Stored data

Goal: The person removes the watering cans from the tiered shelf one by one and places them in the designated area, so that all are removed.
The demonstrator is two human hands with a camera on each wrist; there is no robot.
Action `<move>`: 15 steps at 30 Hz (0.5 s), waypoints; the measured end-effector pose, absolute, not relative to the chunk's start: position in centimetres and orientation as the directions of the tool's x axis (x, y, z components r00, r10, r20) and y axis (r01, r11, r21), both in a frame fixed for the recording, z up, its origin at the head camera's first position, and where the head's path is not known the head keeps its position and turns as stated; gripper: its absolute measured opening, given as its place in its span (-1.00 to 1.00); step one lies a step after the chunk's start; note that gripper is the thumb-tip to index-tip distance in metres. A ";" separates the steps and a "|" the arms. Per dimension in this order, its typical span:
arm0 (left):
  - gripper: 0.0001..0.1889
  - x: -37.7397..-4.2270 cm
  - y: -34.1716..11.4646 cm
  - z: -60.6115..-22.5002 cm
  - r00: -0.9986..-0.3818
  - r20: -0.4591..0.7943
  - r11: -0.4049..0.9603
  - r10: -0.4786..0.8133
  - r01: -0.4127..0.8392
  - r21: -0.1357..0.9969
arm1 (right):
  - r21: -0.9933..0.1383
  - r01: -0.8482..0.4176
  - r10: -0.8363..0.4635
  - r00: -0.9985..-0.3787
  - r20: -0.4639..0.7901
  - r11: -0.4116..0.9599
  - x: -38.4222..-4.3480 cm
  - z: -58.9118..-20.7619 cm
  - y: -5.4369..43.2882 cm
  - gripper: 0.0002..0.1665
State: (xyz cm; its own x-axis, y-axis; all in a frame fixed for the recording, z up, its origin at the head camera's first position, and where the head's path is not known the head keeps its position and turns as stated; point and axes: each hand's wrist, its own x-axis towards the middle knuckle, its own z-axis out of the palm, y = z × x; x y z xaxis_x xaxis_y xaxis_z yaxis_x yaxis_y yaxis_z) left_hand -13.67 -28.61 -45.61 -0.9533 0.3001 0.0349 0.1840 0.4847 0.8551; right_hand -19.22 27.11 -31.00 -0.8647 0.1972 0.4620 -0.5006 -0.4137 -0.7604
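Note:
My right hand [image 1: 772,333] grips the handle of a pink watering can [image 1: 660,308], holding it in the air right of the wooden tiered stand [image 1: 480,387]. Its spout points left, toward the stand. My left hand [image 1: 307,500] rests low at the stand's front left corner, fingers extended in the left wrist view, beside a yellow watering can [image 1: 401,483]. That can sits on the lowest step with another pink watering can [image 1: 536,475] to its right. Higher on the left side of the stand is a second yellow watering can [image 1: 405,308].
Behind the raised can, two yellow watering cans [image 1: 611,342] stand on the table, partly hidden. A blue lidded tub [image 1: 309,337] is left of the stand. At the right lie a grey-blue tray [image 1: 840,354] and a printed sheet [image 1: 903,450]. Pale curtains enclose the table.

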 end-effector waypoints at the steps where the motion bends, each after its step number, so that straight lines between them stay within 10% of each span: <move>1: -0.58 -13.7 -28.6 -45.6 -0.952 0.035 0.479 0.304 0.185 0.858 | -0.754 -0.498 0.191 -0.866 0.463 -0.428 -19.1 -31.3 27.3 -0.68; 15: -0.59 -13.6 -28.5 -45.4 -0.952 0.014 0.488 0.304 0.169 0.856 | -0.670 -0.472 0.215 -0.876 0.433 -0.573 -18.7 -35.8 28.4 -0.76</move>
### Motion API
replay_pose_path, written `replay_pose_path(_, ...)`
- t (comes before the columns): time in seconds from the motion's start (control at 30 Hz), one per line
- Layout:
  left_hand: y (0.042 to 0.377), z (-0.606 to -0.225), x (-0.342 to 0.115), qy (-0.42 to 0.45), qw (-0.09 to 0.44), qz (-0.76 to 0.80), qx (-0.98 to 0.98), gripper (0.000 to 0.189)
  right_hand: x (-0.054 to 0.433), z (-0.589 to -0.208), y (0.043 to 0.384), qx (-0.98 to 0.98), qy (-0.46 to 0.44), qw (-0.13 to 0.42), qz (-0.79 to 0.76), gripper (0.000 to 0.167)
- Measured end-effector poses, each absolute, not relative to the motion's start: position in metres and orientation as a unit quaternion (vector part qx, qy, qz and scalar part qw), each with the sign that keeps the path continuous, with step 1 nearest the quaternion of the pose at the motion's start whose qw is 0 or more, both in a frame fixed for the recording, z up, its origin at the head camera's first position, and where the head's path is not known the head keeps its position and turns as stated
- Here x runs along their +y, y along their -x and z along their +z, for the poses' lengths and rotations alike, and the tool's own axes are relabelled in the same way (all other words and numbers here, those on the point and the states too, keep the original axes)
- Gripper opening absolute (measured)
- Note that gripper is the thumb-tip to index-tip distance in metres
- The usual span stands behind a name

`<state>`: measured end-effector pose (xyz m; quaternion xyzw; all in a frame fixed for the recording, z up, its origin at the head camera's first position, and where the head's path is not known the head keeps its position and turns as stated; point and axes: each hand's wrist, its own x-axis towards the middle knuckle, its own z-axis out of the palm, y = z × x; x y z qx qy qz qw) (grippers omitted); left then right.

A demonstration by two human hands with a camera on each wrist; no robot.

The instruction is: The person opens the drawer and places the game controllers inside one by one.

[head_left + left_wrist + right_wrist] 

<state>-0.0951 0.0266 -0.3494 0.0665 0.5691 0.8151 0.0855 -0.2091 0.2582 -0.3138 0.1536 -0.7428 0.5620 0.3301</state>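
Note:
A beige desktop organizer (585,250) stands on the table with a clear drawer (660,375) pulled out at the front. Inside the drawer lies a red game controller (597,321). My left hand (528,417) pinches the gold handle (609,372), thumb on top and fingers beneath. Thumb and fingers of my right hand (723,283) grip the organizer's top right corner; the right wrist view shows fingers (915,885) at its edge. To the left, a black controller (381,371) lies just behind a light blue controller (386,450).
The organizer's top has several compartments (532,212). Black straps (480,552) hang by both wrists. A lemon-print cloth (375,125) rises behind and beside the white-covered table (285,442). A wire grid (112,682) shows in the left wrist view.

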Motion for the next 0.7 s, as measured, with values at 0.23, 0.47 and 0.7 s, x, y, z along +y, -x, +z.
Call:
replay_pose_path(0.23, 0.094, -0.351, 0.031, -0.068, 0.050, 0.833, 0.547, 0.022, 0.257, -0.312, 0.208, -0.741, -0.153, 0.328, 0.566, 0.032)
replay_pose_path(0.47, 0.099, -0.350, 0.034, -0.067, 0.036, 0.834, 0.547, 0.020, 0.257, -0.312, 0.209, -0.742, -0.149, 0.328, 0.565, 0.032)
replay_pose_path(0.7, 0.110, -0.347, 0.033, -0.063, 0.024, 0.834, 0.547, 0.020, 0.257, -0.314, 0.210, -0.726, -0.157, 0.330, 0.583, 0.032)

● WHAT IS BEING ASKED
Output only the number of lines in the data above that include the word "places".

● WRITTEN RESPONSE
2